The kidnapping of Timmy Lo wasn’t the only affair to bludgeon village morale, as during the week of curfew Detective Pang and his network of undercover spies
made
an unsettling discovery. Let me first of all say that in 1952 terrorist attacks on resettlement camps reached a crescendo as the Malayan Races Liberation Army reacted furiously to the segregation of the squatter community. The Village of Everlasting Peace, however, had a relatively easy time of it, with only the odd sporadic grenade exploding over the perimeter fence, and not one throat-slitting since that of my predecessor, the late Ah Wing.

One evening Kip Phillips, manager of the sandbag-fortified, trip-wire-booby-trapped Bishop’s Head plantation, drove his armoured truck over for a round of gin slings with Charles and me. As the gramophone needle lifted from the last strains of ‘Clair de lune’ and the mechanical whirring of insects reclaimed the night, Kip Phillips patted his bullet-proof vest – a frequent unconscious habit of his – and said: ‘Quiet, this village. Almost too quiet, if you know what I mean …’

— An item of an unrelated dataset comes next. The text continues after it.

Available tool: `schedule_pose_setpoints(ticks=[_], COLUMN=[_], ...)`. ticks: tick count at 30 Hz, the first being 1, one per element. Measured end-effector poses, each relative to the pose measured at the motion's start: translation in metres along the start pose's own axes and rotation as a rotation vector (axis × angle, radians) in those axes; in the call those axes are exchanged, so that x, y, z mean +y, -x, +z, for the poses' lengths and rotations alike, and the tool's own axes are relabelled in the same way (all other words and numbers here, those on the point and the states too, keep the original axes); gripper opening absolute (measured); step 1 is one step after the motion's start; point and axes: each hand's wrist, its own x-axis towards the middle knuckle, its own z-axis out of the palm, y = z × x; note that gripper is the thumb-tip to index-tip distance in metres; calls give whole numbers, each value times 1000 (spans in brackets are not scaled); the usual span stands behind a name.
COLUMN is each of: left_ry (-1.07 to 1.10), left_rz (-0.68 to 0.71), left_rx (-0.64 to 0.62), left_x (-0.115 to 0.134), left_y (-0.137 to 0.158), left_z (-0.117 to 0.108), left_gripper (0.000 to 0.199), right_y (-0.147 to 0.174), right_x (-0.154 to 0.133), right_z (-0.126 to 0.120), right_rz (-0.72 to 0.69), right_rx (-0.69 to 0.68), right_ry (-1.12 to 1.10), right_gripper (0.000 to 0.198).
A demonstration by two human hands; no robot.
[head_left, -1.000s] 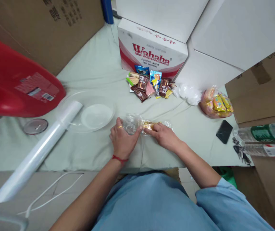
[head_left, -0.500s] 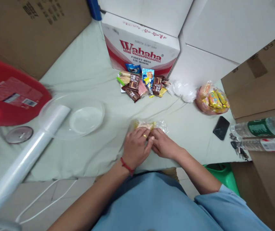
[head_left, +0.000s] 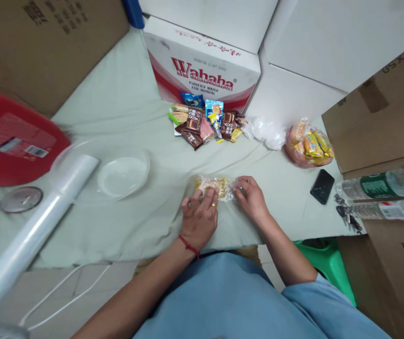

Kip Phillips was correct in his suspicions. Detective Pang’s investigation into the charmed, incident-free nights of the home guard was already under way. And what he discovered had us reeling in shock.

Twenty of our home guard had made a nonaggression pact with the regional regiment of the Malayan Races Liberation Army – a complicit agreement that bandits be let in and out of the village, and the home guard in exchange be spared gunfire and all the other little skirmishes that make night patrol so perilous. Every night for months the Reds had had free rein of The Village of Everlasting Peace, consorting with the
Min
Yuen, stealing and extorting, and having sex-famished reunions with lovers and wives.

A list of names was compiled and the treacherous guards arrested. As the accused were handcuffed and marched out of the village some frothed at the mouth, swearing innocence in the name of Allah. Others went willingly, smiling as if to say,
Ah well, the game’s up
… The strong-arm of government censorship prevented the debacle of the corrupt guards from reaching the national news. But nothing could stop the news of the bloody cull from reaching the ears of the villagers. Many cackled in glee.
Good for nothing matamata! Betraying their country because they’re too lazy to fight!
I felt terrible for those villagers who’d wanted protection from the Communists and had been badly let down.